In [9]:
import pandas as pd
import math as Math

from abc import ABC, abstractmethod

class Transformation(ABC):
    @abstractmethod
    def transform(self) -> pd.DataFrame:
        pass

def filterDataFrame(data: pd.DataFrame, filters: dict = {}) -> pd.DataFrame:
    filteredData: pd.DataFrame = data

    for key in filters.keys():
        if filters[key] != None:
            filteredData = filteredData.loc[filteredData[key] == filters[key]]

    return filteredData

from enum import Enum

class ColName(Enum):
    SEX = "sex"
    UNIT = "unit"
    INSC_TYPE = "insc"
    OFFER = "offer"
    ID = "id"

import os

class OddsRatio(Transformation):
    def transform(
        self,
        table1: pd.DataFrame,
        table2: pd.DataFrame,
        scholarships1: pd.DataFrame,
        scholarships2: pd.DataFrame,
        outputFolder: str,
    ) -> pd.DataFrame:
        # Calculate Odds ratio using inscriptions and scholarhsips
        # The formula follows the values of the following table
        # |               | Changed offer | Didn't change offer | Total |
        # | Scholarship   | a             | b                   | a + b |
        # | No scholarship| c             | d                   | c + d |
        # | Total         | a + c         | b + d               |       |
        # 
        # The odds ratio is calculated as follows:
        # OR = (a * d) / (b * c)
        # Relative Risk = (a / (a + b)) / (c / (c + d))

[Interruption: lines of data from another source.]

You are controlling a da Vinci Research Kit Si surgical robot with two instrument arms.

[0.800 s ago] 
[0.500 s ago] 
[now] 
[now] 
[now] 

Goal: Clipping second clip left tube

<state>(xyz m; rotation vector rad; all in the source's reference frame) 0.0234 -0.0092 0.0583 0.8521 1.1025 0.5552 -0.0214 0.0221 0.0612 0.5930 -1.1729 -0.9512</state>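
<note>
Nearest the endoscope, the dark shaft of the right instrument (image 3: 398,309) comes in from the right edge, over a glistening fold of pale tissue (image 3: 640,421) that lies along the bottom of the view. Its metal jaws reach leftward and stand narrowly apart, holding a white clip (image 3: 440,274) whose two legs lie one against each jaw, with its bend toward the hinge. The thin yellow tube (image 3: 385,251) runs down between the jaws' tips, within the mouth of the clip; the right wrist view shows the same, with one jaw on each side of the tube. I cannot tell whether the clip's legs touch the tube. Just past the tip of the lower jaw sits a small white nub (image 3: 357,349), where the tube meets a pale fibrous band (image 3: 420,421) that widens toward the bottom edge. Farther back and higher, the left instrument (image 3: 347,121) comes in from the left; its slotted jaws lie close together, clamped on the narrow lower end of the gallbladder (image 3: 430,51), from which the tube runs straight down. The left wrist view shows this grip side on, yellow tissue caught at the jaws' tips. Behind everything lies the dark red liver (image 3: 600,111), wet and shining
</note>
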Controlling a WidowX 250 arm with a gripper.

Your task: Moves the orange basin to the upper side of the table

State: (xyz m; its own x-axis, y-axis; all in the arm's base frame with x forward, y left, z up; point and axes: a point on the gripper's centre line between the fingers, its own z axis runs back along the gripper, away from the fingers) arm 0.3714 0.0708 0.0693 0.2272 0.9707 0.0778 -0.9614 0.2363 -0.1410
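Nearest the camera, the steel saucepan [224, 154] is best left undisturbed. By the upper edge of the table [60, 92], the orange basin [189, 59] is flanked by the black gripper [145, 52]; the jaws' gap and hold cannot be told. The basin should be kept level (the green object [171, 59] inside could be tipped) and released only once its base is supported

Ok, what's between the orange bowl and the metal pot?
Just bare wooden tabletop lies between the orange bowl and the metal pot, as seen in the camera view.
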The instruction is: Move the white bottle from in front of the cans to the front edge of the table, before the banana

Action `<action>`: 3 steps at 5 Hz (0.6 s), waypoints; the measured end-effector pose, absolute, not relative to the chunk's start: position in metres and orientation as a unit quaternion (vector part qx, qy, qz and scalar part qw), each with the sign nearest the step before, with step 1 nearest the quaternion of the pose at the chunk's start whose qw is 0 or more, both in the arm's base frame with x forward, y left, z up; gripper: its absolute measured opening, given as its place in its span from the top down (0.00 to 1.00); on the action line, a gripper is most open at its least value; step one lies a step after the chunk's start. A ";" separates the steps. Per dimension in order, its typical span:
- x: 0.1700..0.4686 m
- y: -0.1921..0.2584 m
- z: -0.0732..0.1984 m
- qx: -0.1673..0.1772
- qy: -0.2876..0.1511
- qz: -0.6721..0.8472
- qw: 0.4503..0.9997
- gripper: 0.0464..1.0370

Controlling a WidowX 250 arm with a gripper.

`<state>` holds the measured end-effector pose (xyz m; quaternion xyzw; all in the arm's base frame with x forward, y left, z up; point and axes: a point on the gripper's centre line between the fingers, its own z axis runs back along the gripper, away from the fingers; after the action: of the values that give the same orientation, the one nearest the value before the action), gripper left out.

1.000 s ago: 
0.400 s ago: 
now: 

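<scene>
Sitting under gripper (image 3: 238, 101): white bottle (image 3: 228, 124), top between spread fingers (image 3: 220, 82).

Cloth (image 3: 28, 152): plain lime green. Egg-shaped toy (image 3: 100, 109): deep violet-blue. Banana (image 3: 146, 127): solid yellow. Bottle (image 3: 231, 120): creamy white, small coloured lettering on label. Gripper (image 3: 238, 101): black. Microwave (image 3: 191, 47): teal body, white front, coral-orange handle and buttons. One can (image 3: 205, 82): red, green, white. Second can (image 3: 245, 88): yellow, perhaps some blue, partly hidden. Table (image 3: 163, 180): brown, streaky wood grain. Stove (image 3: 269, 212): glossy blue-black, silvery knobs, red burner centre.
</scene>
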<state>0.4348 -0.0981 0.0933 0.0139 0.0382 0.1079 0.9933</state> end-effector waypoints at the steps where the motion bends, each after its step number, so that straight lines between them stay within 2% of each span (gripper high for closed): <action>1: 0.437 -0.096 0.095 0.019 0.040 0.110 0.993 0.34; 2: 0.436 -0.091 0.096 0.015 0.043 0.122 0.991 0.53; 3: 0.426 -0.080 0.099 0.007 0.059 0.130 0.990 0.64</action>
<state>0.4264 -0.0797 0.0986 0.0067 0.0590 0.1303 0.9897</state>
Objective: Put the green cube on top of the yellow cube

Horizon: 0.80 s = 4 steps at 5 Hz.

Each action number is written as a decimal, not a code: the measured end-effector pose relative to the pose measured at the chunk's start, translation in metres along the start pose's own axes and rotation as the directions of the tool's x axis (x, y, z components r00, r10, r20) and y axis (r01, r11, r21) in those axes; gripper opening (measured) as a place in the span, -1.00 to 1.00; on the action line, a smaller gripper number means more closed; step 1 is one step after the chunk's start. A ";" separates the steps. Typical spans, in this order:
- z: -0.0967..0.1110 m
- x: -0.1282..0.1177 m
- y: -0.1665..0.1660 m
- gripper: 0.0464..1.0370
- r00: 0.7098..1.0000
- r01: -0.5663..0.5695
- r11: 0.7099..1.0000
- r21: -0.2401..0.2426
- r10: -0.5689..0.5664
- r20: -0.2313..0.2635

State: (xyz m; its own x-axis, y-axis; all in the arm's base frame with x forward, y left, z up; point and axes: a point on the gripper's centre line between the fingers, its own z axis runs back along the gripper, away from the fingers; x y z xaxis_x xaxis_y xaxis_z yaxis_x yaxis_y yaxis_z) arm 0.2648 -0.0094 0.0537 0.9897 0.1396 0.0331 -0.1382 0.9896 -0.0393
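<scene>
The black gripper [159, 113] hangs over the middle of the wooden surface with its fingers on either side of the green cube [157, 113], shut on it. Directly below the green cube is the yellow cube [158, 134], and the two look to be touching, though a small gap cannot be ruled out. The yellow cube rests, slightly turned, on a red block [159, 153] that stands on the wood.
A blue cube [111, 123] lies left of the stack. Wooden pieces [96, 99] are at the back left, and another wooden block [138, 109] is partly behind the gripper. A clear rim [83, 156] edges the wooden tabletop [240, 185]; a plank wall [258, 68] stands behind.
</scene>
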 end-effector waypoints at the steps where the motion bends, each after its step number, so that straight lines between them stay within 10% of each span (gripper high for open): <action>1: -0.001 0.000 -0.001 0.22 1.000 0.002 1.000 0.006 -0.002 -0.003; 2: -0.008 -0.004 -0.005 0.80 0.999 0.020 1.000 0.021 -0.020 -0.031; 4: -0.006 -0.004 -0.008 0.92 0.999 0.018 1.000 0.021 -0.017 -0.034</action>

        # For this purpose, we wont need to perform any filtering on the data

        # obtain ids of alumni that continued regardless of the offer (discards dropouts)

        a = 0
        b = 0
        c = 0
        d = 0

        totalIds = 0
        haveScholarship = 0
        haveNoScholarship = 0
        sameOffer = 0
        changedOffer = 0

        try:
            totalIds = set(table1.merge(
                table2, on=[ColName.ID.value], how="inner"
            )[ColName.ID.value])

            # unique IDs of alumni that have a scholarship

            #scholarships1_ids = set(scholarships1[ColName.ID.value]).intersection(totalIds) #intersecting to make sure that all sets are consistent
            #not using it as I am not sure if it is needed
            scholarships2_ids = set(scholarships2[ColName.ID.value]).intersection(totalIds)

            # haveScholarship = scholarships1_ids.intersection(scholarships2_ids) #Must have scholarship in both years.
            haveScholarship = scholarships2_ids
            haveNoScholarship = totalIds.difference(haveScholarship) #The rest of the alumni without scholarships

            # obtain ids of alumni who stayed in the same offer

            sameOffer = set(table1.merge(
                table2, on=[ColName.ID.value, ColName.OFFER.value], how="inner"
            )[ColName.ID.value]) #Same offer in both years, then the student didnt change offer

            #Obtain ids of alumni who changed offer
            
            changedOffer = totalIds.difference(sameOffer) 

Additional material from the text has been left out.